(Clearwisdom.net) I have been editing fact-clarification materials in my area for a long time. In addition, I write articles to expose the persecution. I would like to share some of my cultivation experiences with fellow practitioners.

When I first began editing articles, I had difficulty even typing in Chinese. I only have an elementary school education and did not know pinyin romanization. Since then, I have learned “five-stroke typing,” which is a method of Chinese input without needing to know pinyin. I found it extremely difficult. Actually, the difficulty I felt was a form of interference aimed at making me give up. After a month of learning, I still couldn't type properly. I almost quit. In my heart, I told Master, “Master, I can't seem to learn anything well. I am unfit to work on this project. I don't know even the basics of writing articles and news reports. Maybe I should be doing something else.” That night, I dreamed of a big classroom, where all students were studying except I was playing on the side. My seat was empty. This was a reminder that I had not put myself in the right position. When I woke up, I understood that this was my cultivation path. No matter how hard, I should persist. Because my heart was firm, I was suddenly able to type the next day. When editing articles to expose the persecution, I realized that everything came from the Fa.

Over the last several years, I have gained many insights into the persecution in our local area through editing articles. I have also recognized many of my shortcomings. From the perspective of cultivation, because I was not mature in my cultivation, I used to always focus on the form and was only doing the projects without cultivating the heart. For example, I cared about how well my article was written, whether fellow practitioners cooperated with my information collection, how widely the materials were distributed, and how well they exposed the evil-doers. I felt as though the more truth-clarification materials I sent out, the more the evil would disintegrate. Although the approach itself might not have been wrong, I had attachments and expectations. As a result, I was looking outward instead of inward during the cultivation process. Sometimes I even blamed fellow practitioners for not cooperating with me. I had a lot of conflicts with fellow practitioners, and had no divine thoughts. There were many obstacles in my path. Although Master has imparted the Fa to us, my divine thoughts, even when there were any, were only momentary.

After studying Master's articles, I began to cultivate myself when cooperating with others. Thanks to Master's enlightening me, I understood my responsibilities. Now I know that an article or a piece of material is not so simple. Tremendous responsibilities and missions are involved, including being responsible to the Fa and for a group of sentient beings. After I came to realize this, I had firm righteous thoughts of eliminating the evil in other dimensions. With this understanding, when cooperating with fellow practitioners on exposing the local evil-doers, we were able to collect a lot of information about them extremely quickly. Although we were using the same methods as before, distributing stickers and fliers in large quantities, I was no longer attached to how other practitioners were doing it. I was no longer focused on the results on the surface. I truly had the righteous thought of being responsible for this group of sentient beings. I continued to strengthen and send forth righteous thoughts to eliminate the evil in other dimensions. When an article was publicized, or a booklet delivered, I no longer felt that the mission was accomplished and all the rest depended on others' cooperation with me. I have consistently used righteous thoughts to treat the matter. Although I heard through the grapevine that the evil-doers were going to be more rampant in my area, my heart was not moved. I felt that everything was under the control of the Fa. The righteous thoughts of Dafa disciples controlled everything in this dimension.

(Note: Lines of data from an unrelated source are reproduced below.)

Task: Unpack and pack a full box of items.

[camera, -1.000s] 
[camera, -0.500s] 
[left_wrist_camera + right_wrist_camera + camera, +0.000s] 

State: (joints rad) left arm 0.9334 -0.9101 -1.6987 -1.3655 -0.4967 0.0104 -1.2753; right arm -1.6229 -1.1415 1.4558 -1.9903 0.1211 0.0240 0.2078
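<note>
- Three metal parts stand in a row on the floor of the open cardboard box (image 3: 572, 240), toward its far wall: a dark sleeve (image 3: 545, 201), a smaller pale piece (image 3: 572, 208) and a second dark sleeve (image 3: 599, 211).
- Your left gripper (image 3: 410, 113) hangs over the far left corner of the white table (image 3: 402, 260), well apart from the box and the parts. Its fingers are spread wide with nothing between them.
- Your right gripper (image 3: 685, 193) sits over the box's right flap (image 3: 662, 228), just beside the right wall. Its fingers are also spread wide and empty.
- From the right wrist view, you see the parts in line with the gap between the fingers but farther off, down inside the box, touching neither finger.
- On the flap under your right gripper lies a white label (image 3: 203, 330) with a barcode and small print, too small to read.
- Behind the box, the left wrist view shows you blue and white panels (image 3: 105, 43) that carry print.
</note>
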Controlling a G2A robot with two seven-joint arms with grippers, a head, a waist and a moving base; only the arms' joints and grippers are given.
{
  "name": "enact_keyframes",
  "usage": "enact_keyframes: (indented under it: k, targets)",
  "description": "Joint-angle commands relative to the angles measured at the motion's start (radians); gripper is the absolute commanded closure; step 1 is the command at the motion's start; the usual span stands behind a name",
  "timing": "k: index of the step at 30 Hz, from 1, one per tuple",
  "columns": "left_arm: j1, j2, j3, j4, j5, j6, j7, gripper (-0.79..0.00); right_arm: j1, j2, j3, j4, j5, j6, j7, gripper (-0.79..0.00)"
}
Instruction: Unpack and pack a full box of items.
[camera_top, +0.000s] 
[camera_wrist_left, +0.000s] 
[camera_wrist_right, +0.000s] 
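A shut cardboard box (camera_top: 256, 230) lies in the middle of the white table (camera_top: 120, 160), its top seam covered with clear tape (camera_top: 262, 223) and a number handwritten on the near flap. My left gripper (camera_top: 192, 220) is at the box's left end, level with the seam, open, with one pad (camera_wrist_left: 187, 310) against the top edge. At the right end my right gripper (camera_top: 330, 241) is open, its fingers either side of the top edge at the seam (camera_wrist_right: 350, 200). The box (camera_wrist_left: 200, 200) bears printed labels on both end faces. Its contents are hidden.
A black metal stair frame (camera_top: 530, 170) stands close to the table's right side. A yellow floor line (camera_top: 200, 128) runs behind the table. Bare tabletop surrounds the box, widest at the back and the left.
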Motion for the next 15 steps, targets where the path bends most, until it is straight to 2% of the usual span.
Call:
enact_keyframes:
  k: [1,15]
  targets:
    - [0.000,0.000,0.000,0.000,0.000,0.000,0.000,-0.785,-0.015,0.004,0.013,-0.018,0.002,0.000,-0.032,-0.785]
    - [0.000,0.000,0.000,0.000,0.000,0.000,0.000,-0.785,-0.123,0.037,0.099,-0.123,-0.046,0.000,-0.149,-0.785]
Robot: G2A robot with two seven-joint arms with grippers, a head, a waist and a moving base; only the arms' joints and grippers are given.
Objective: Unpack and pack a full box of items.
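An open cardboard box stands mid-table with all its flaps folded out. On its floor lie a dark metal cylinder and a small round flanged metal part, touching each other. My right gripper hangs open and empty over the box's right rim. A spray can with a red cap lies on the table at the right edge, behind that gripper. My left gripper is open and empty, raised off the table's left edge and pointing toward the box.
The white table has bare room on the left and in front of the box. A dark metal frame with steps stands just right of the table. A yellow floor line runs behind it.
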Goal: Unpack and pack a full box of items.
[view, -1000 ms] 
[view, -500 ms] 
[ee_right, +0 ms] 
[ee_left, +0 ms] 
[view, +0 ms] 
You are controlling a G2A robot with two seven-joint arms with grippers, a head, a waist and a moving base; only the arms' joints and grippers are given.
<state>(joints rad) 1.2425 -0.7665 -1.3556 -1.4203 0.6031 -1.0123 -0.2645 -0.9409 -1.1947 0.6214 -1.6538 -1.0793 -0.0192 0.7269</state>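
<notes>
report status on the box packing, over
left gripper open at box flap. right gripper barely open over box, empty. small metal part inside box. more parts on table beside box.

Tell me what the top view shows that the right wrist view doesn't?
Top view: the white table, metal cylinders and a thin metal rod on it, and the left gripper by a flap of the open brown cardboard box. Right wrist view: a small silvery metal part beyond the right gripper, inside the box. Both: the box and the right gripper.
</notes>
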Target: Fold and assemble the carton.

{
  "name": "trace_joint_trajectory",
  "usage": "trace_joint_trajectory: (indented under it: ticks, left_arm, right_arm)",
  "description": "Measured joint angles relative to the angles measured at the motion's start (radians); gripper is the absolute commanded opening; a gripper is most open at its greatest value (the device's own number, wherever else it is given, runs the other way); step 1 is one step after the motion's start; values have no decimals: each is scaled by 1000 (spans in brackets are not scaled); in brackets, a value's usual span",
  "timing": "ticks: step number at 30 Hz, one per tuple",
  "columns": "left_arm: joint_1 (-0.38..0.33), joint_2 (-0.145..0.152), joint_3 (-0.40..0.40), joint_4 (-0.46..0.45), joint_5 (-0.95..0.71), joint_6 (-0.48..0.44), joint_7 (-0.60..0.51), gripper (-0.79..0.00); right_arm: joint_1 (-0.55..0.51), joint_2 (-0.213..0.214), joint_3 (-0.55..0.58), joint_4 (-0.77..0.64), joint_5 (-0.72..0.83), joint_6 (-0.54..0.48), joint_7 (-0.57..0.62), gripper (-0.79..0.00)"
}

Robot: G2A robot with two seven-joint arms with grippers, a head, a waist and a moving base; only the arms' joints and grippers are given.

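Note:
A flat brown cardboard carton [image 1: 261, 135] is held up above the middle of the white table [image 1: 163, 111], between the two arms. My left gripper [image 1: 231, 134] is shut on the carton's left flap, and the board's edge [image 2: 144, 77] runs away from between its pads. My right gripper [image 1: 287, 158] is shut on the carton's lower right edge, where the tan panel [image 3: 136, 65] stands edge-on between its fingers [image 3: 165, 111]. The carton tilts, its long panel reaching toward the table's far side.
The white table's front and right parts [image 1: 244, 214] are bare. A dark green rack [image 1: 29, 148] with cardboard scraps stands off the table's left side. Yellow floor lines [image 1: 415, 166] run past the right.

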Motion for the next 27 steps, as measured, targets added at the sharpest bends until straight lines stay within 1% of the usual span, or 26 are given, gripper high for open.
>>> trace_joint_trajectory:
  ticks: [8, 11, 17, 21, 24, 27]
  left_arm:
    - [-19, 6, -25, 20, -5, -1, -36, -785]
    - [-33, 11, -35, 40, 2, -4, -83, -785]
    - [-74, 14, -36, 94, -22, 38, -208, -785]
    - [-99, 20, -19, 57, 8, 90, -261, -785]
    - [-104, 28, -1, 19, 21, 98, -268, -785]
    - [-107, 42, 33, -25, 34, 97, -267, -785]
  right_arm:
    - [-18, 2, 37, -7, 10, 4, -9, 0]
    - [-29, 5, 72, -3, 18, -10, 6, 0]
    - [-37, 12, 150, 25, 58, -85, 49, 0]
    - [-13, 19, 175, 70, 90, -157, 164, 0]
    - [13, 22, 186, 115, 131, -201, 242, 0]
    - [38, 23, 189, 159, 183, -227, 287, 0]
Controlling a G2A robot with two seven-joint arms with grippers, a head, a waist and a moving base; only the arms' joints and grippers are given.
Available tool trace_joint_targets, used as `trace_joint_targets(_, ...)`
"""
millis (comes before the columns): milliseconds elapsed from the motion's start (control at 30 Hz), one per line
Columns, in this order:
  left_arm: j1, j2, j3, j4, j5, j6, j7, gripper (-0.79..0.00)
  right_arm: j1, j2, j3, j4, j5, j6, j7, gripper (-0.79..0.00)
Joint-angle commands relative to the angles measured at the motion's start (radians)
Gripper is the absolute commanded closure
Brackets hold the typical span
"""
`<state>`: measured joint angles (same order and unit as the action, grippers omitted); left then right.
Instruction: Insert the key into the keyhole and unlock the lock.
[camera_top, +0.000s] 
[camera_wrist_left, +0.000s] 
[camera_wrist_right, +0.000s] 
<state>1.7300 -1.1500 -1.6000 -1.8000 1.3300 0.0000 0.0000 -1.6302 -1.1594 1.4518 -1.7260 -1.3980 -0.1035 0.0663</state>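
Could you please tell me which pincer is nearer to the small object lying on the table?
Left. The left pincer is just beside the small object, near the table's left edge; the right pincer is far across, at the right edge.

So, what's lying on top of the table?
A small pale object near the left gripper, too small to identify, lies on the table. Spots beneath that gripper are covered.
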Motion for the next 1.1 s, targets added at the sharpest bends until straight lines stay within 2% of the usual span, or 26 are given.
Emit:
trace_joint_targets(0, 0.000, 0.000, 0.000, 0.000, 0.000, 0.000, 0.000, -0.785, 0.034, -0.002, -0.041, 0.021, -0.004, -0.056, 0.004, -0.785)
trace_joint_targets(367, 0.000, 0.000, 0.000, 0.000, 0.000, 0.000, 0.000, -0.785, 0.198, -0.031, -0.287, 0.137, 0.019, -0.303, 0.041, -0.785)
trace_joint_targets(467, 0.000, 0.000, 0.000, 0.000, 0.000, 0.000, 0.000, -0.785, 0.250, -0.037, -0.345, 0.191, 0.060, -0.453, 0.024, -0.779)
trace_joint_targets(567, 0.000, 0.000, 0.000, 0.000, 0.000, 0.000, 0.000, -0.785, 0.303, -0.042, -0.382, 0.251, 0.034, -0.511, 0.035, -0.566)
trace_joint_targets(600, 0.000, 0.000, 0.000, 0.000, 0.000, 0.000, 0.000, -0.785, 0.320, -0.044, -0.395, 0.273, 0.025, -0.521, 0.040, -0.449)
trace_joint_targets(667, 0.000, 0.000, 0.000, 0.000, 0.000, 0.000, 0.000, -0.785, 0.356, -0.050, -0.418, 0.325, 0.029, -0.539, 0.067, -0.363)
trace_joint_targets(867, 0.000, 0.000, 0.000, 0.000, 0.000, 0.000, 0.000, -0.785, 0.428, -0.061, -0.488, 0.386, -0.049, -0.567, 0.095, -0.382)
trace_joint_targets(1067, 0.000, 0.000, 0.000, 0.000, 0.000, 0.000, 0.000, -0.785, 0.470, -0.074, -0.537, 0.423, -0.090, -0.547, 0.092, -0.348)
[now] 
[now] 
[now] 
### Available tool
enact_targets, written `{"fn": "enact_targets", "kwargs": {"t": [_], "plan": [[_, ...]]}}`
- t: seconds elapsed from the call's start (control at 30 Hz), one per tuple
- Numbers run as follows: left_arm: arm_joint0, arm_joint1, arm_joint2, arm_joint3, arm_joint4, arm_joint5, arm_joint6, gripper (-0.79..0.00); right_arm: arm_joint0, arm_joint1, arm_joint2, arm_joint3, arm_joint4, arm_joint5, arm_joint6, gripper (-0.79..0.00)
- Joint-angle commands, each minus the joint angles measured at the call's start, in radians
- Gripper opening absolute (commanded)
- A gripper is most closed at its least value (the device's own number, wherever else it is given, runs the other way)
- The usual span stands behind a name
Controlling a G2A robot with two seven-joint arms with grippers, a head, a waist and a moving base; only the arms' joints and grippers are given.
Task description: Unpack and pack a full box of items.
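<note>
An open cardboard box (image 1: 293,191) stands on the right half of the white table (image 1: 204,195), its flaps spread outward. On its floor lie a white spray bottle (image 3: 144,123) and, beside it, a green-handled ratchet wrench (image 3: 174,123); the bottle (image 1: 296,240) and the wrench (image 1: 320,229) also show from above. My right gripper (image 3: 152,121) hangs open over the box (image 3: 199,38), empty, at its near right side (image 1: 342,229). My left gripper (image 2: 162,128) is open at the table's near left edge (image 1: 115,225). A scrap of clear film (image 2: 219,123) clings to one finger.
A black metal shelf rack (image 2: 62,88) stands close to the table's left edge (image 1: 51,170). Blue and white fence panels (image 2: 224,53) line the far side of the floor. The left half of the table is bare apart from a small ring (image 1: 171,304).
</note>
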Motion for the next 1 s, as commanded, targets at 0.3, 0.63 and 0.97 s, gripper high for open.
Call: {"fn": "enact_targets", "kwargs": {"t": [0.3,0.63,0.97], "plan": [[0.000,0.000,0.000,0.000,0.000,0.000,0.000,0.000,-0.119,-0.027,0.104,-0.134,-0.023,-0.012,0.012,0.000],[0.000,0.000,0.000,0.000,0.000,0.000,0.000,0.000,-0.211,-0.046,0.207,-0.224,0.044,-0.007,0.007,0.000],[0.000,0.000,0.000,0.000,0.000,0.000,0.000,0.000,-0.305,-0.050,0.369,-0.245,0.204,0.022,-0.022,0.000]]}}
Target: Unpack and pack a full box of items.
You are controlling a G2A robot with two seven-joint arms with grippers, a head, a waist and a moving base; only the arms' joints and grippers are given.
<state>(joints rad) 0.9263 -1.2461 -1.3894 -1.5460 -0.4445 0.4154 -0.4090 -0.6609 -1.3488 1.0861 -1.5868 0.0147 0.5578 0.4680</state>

Actually, we have only used a few methods when exposing the persecution locally. What really worked was practitioners' divine thoughts. As Dafa disciples, when we work together on a project, we are often emphasizing how to do it better. The goal was to do it well. However, we sometimes forget the issue of individuality. During the process of cooperation, when we see a fellow practitioner with a little bit of attachment, we feel dissatisfied and are afraid of it affecting the final result. Although our goal was to be responsible to the Fa, with such a mentality of nit-picking, we cannot truly act responsibly. We emphasize to others the need to cooperate well, but in the end, we cannot cooperate well with others. With this approach, it is easy to develop gaps and misunderstandings among the practitioners. Our efforts to disintegrate the evil and save sentient beings would be thwarted.

I understood that to truly cooperate well, we must not pay attention to other practitioners' attitudes. Instead, we should watch if our thoughts are in conformance with the Fa. We must not be moved by human attachments. Do well what we should do. We can only cooperate well with others when we truly look inward to cultivate ourselves.